For example, I am in San Antonio in a management conference. We have a big exhibition with so many book publishers offering attractive discounts on their books. In addition, on the last day of the conference, many of these publishers give away their books for almost nothing and knowing that, I keep track of books that I want to buy. The ones I must have, buy them right away but others I pay attention and on the last day I normally get a box full of them for 60-80%. It is reverse of what Diane is mentioning above. Businesses use our drives to drive us where they want us to and when we pay attention, we can do the same.
It is knowing that you have freedom to choose that allows one to not become a victim.
When i read this passage, in the beginning I felt that it was too dark and lingering on the negatives too long and too much.
But as i reflected on the later parts, I began to feel that the author actually built up the drama and negativity to create "stress" and then helped us to release it through beautiful images that resonate in the hearts of the readers.
As John eloquently put it, gradually, I am returning to myself, having learned a new respect for John and the joy that dwells far within negative stress.
When we choose death as an ally as Duane suggests, fear disappears. Sadness stops bothering us as much as usually does. We begin to accept things as they are and enjoy the process of living more than ever.
Everything happens through cycles -- seasons, waves, sunrise and sunset, sleep -- you name it, it has a cyclical nature. Why is that life cannot have the same cyclical nature. We are born, we live and then we die to be born again -- right? it feels much simpler once we have death as an ally.
I really connect with the statement "the secret of love is that it is a gift, and that it can be made to grow only by giving it away."
It is not only that love chooses me, i feel it has always chosen me except that I have to unlearn everything that is in the way to experience the choice. When I choose to intellectualize, when I focus on looking good, when I react instead of stepping back -- then it is difficult for me to feel the love.

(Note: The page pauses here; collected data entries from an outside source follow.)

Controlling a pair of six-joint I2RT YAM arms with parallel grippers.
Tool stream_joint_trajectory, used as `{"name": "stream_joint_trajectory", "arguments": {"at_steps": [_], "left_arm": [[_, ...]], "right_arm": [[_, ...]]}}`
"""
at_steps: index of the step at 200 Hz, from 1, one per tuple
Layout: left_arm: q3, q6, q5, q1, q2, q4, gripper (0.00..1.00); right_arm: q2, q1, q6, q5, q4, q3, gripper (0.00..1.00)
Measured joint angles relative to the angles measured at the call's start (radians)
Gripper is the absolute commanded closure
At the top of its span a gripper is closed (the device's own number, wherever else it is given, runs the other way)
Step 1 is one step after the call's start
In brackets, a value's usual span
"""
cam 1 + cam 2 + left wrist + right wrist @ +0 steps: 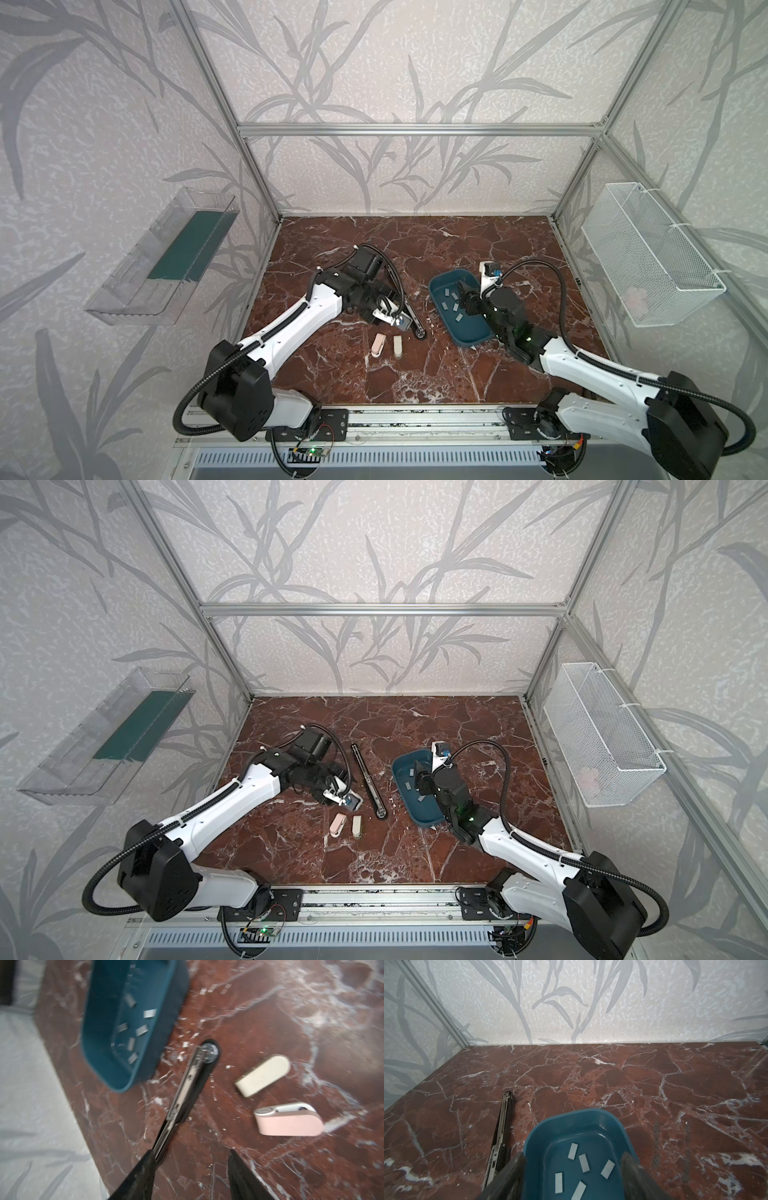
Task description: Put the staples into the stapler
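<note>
The black stapler lies opened out flat and long on the marble table, left of a blue tray. Several small grey staples lie loose in the tray. In the left wrist view my left gripper stands open low over the table. One of its fingers is right at the stapler, and nothing is between the two. My right gripper hangs open over the tray, its fingers either side of the staples, holding nothing. The stapler shows beside that tray.
A pink rounded object and a beige one lie on the table in front of the stapler's round end. A clear plastic bin hangs on the left wall. A white wire basket hangs on the right wall.
</note>
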Motion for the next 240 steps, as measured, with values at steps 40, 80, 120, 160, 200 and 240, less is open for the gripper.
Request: {"name": "stream_joint_trajectory", "arguments": {"at_steps": [40, 80, 120, 160, 200, 240], "left_arm": [[-0.052, 0.104, -0.184, -0.192, 0.017, -0.066, 0.54], [-0.123, 0.139, -0.270, -0.267, 0.063, -0.048, 0.54], [-0.125, 0.147, -0.284, -0.307, 0.119, 0.008, 0.53], [-0.124, 0.151, -0.288, -0.336, 0.183, 0.052, 0.53], [-0.124, 0.159, -0.333, -0.345, 0.229, 0.069, 0.64], [-0.113, 0.164, -0.370, -0.346, 0.249, 0.073, 0.71]], "right_arm": [[-0.013, 0.000, -0.008, -0.042, -0.007, 0.000, 0.23], [-0.012, 0.000, -0.013, -0.056, -0.014, 0.000, 0.22], [-0.012, 0.000, -0.015, -0.071, -0.015, 0.000, 0.22], [-0.012, 0.000, -0.014, -0.082, -0.015, 0.000, 0.21], [-0.012, 0.000, -0.011, -0.095, -0.015, 0.000, 0.21], [-0.012, 0.000, -0.007, -0.099, -0.015, 0.000, 0.21]]}}
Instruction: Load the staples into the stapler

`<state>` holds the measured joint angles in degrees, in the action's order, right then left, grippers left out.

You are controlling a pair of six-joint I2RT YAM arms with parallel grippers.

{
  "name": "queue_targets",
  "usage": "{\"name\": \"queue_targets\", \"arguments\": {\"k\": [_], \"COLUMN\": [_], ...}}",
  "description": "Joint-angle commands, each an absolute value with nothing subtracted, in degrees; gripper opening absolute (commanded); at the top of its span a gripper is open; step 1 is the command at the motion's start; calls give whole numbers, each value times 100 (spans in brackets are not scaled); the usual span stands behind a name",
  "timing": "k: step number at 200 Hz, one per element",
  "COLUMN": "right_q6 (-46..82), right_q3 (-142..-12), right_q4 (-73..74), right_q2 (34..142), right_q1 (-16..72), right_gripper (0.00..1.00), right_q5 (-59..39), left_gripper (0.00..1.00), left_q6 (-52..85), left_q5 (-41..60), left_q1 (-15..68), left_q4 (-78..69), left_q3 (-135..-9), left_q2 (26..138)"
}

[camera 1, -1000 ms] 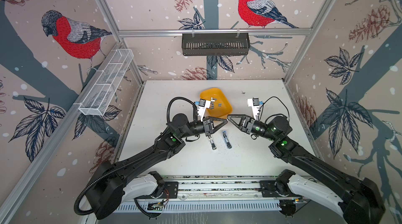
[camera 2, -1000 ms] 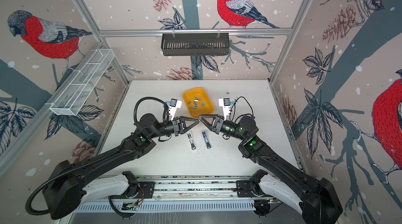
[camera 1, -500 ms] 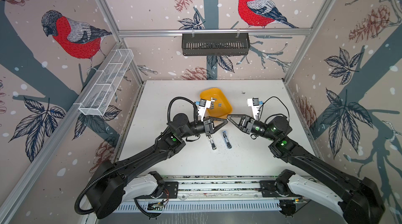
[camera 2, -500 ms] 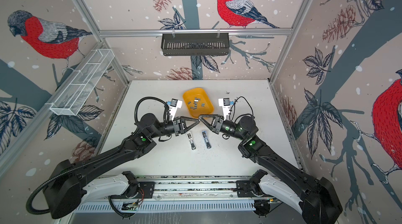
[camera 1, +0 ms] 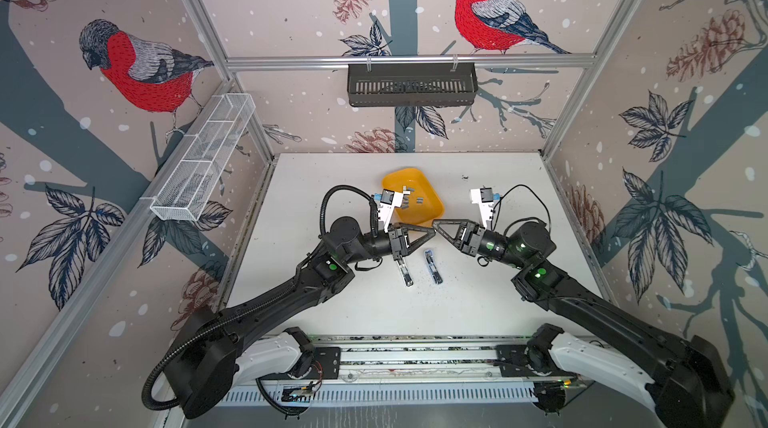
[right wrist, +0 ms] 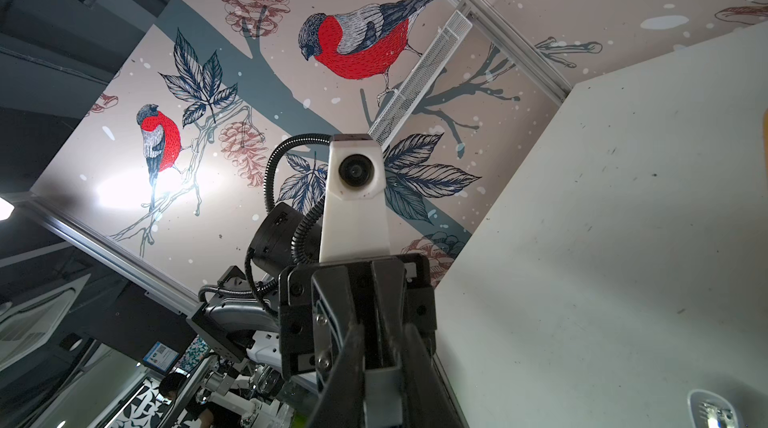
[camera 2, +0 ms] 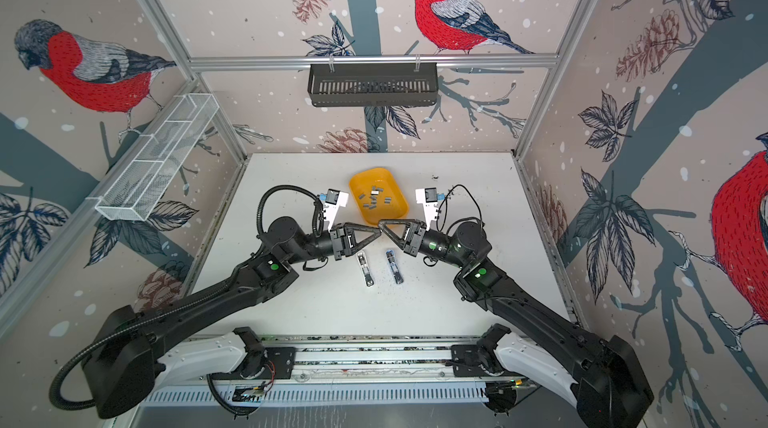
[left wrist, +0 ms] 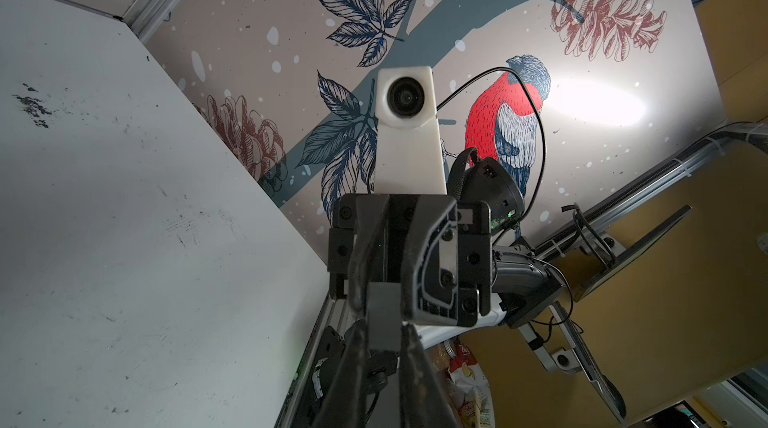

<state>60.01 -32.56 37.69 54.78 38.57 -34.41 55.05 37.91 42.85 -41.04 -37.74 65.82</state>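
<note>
One staple strip (left wrist: 383, 313) (likely light, slick, snappable), pinched between left pincer (camera 2: 377, 233) and right pincer (camera 2: 381, 223), wants flat-side holds.

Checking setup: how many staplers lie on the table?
2. One stapler lies near the yellow tray, on the left arm's side; the other beside it, on the right arm's side. None looks hidden.

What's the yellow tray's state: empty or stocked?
Stocked: about ten small grey staple strips lie loose inside the tray.
</note>
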Motion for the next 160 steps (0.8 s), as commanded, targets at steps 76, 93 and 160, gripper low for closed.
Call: {"name": "queue_targets", "arguments": {"k": [76, 93, 160], "right_q6": [5981, 5890, 4612], "right_q3": [-3270, -3287, -3595], "right_q4": [3941, 3778, 1502], "right_q2": [5446, 5417, 5030], "right_q1": [3892, 3891, 3841], "right_gripper": [14, 14, 15], "right_q5": [-3445, -3413, -2725], "left_gripper": [34, 45, 99], "left_q6": [5391, 5307, 3903], "left_q5": [3803, 3787, 3350], "left_q1": [4294, 4288, 4262], "left_q4": [-4128, -3950, -1326], "left_q3": [-3798, -3815, -4210], "left_q2": [6524, 6471, 5646]}}
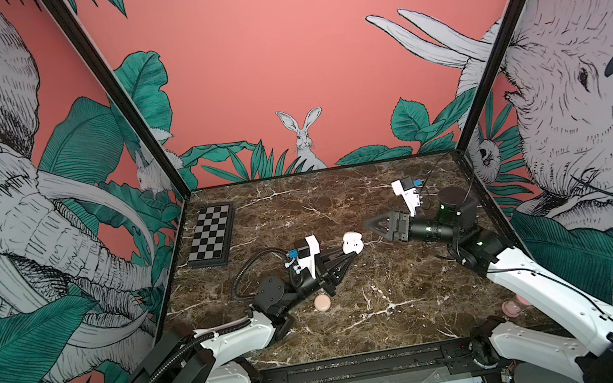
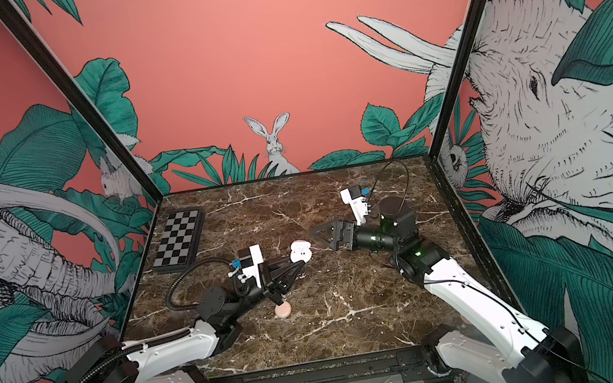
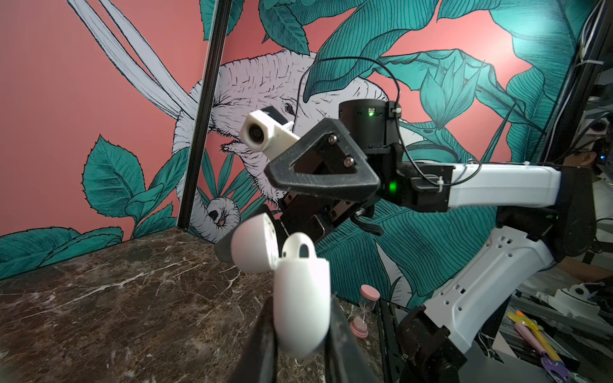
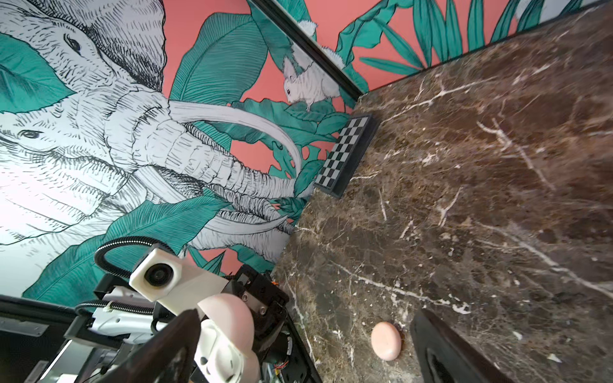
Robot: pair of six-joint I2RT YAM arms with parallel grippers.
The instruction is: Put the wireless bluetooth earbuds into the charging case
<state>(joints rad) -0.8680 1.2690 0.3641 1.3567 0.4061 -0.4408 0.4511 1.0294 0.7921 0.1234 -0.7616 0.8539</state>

I recently had an experience to go to a healing poetry session with my wife and in two days, I ended up writing more poetry than I did my entire life. When I was experiencing emotion, expression burst out of me. Then I wanted to write poems so that I can be a poet -- it has been a month and not a single poem is written!
Same thing with love. As I present? Am I aware? Am I willing? Am I accepting what love offers? if the answer is yes, yes, yes -- then you are in love!
Long time ago, I heard a story from Swami Ranganathananda of Ramakrishna Mission about a mother who went camping with her young children. She woke up early in the morning and noticing that kids are still asleep, she went for a quick walk towards the river and was enjoying the early morning beauty. Just then, she noticed a bear near her and started moving away slowly and running once it was out of sight. Then she remembered that the bear is between her and her children in the tent. Suddenly, her fear of the bear got replaced with love and concern for her children. Instead of running away to safety, she begin to think of ways of distracting the bear so that it will come away from the tent even though it might put her life in danger. The message I got from that story was that when love enters, it can replace all the negative emotions in one swoop and create magic in people's lives.
I tested it out again and again in my life. When I am angry, upset, afraid, i think of things that I love and am attracted to. The energy shifts, face and my body relaxes, anxiety disappears and smile shows up on my face. It is just amazing to see it happen instead of thinking about how it happens.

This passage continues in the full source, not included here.